> [RECORDS SHOWN]
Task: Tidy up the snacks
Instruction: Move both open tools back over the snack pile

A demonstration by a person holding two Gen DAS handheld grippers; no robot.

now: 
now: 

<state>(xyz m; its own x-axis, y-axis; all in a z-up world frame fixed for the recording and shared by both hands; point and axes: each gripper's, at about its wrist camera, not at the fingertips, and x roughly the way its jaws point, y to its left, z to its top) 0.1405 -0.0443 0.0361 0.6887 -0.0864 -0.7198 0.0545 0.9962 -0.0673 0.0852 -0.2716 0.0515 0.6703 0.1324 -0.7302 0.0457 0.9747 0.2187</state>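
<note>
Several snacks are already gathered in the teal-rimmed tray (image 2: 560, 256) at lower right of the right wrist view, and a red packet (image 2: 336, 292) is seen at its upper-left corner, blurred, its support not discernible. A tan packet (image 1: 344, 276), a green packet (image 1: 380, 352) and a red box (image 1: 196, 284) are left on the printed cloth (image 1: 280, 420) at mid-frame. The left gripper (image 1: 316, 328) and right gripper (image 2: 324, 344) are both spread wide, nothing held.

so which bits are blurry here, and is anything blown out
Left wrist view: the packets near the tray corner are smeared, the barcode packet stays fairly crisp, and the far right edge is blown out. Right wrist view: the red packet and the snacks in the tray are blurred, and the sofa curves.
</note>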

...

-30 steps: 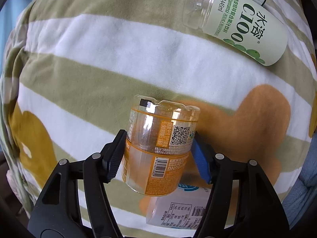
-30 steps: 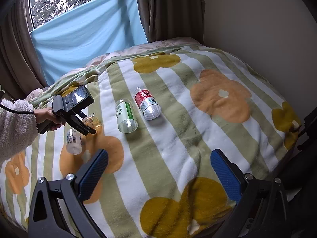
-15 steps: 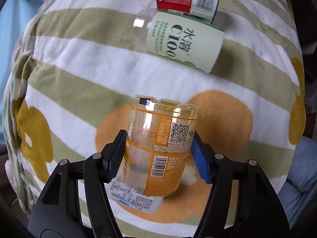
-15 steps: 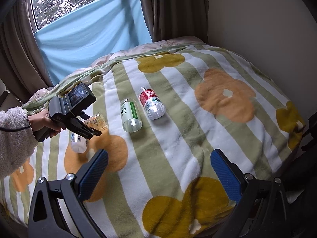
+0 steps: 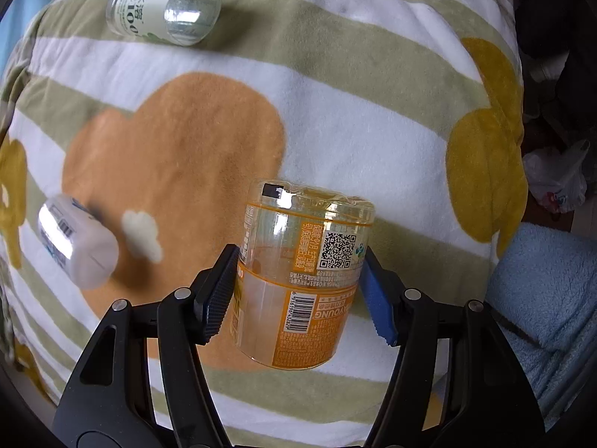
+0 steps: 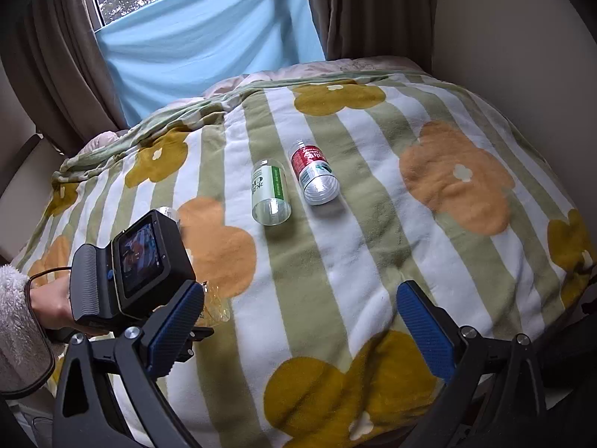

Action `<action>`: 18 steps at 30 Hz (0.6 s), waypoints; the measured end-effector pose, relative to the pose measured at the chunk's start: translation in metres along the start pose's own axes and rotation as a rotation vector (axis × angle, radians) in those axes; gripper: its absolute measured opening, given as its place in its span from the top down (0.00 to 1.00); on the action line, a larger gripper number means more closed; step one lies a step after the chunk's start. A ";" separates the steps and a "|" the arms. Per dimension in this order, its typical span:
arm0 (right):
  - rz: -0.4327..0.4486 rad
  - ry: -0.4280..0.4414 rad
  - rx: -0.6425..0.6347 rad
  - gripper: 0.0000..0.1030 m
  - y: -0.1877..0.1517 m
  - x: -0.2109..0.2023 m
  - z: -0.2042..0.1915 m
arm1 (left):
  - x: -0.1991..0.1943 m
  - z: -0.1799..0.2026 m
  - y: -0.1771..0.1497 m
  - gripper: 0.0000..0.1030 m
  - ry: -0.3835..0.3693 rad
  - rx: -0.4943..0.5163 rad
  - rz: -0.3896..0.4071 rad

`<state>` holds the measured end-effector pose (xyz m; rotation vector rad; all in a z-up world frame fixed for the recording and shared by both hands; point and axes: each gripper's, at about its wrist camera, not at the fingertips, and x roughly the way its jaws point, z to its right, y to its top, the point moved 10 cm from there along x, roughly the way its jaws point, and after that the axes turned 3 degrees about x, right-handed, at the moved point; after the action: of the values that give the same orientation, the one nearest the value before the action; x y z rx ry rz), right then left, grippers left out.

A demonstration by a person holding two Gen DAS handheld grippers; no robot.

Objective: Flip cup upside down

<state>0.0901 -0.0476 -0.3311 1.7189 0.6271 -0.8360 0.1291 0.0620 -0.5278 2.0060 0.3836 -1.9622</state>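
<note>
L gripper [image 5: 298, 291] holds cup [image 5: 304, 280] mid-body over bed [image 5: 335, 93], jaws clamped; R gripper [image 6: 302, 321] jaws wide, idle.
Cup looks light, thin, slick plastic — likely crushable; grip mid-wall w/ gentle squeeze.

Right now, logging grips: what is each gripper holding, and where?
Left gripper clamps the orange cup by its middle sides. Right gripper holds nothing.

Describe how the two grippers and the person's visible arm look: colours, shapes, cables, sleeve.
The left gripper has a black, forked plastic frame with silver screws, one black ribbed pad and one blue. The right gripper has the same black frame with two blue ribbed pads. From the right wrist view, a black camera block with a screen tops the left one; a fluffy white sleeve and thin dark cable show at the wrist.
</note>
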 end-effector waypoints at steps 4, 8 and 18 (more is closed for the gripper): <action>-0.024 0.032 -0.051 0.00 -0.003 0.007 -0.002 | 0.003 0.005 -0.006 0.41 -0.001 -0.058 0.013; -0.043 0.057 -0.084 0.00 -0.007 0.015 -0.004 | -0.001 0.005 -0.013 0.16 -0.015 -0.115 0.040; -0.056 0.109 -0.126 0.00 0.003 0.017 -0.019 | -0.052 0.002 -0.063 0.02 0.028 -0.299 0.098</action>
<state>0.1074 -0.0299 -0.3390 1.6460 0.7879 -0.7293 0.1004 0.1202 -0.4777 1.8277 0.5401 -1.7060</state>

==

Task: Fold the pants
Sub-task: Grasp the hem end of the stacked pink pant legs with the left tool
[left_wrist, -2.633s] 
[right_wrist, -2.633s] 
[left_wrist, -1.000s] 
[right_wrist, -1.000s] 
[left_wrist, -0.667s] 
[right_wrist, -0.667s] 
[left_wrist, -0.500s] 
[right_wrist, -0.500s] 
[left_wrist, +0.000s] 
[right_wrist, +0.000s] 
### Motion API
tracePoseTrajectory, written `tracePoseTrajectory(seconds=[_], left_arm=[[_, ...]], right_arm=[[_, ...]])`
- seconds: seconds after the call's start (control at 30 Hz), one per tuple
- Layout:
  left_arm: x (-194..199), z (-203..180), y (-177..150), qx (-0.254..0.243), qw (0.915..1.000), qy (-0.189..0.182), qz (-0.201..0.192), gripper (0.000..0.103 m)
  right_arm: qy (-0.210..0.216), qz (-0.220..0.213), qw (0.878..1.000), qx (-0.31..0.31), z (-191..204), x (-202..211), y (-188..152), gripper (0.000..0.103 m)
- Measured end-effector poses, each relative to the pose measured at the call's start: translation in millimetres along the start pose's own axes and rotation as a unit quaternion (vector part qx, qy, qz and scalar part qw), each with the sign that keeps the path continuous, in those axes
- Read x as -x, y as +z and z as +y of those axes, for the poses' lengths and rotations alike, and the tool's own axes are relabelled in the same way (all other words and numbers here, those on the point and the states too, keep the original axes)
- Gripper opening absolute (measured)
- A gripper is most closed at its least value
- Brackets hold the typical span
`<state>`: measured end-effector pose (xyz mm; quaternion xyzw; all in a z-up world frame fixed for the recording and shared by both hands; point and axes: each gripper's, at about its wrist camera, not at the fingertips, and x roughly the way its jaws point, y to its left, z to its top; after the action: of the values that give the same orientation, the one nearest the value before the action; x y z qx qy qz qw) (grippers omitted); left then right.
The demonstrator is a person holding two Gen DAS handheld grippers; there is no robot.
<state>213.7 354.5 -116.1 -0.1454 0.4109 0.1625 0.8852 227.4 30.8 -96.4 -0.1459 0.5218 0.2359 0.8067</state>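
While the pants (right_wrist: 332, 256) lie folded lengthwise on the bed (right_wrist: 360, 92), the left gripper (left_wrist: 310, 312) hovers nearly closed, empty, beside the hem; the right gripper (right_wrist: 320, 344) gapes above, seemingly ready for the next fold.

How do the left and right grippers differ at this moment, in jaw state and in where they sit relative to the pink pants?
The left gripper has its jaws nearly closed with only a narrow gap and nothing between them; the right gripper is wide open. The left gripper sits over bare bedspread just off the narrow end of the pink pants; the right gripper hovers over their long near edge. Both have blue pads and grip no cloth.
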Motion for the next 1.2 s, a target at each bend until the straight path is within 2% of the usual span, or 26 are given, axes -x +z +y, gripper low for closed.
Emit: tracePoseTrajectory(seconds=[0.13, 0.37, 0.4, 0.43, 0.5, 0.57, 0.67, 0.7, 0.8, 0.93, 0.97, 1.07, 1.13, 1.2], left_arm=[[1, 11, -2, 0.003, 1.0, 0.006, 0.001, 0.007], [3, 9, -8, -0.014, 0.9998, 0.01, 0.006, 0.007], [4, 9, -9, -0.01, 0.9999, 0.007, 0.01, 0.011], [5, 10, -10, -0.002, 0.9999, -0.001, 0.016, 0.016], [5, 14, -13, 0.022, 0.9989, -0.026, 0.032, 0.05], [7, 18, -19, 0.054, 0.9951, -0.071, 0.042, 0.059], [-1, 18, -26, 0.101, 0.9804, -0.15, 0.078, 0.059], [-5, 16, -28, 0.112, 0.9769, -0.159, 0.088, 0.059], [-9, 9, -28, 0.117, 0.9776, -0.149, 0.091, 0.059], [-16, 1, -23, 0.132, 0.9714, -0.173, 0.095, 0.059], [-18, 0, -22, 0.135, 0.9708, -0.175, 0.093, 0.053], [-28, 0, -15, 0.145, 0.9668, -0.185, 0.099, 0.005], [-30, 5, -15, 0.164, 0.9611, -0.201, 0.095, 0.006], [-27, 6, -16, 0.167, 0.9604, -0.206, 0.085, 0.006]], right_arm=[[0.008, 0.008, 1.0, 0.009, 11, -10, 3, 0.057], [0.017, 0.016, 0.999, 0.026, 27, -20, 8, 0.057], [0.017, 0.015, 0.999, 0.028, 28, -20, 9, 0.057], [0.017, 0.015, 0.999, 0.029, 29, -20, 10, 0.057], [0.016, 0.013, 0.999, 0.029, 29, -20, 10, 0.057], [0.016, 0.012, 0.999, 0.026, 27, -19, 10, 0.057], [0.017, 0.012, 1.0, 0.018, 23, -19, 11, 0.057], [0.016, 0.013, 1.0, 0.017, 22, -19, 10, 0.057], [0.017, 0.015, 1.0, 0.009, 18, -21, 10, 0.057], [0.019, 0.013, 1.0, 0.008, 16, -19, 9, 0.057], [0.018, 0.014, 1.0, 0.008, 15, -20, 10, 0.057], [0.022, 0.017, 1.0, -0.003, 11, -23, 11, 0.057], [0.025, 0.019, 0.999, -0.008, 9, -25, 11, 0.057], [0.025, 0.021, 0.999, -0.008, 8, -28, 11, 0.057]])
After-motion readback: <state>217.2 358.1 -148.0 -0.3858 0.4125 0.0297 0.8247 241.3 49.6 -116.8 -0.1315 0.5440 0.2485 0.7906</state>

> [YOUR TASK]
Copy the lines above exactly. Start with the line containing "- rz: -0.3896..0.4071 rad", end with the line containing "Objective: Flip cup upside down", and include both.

> [RESULT]
  - rz: -0.3896..0.4071 rad

`<state>` holds the measured end-effector pose (xyz m; rotation vector rad; all in a z-up world frame fixed for the recording and shared by both hands; point and axes: each gripper's, at about its wrist camera, not at the fingertips, and x roughly the way its jaws point, z to its right, y to its top, the point moved 10 cm from there along x, roughly the way its jaws point, and after that the axes turned 3 degrees about x, right-handed, at the moved point; after the action: of the values that give the same orientation, the one nearest the value before the action; x y z rx ry rz), right then left, grippers left out.

A demonstration by a person holding two Gen DAS handheld grippers; no robot.

Objective: Flip cup upside down

No additional output is required.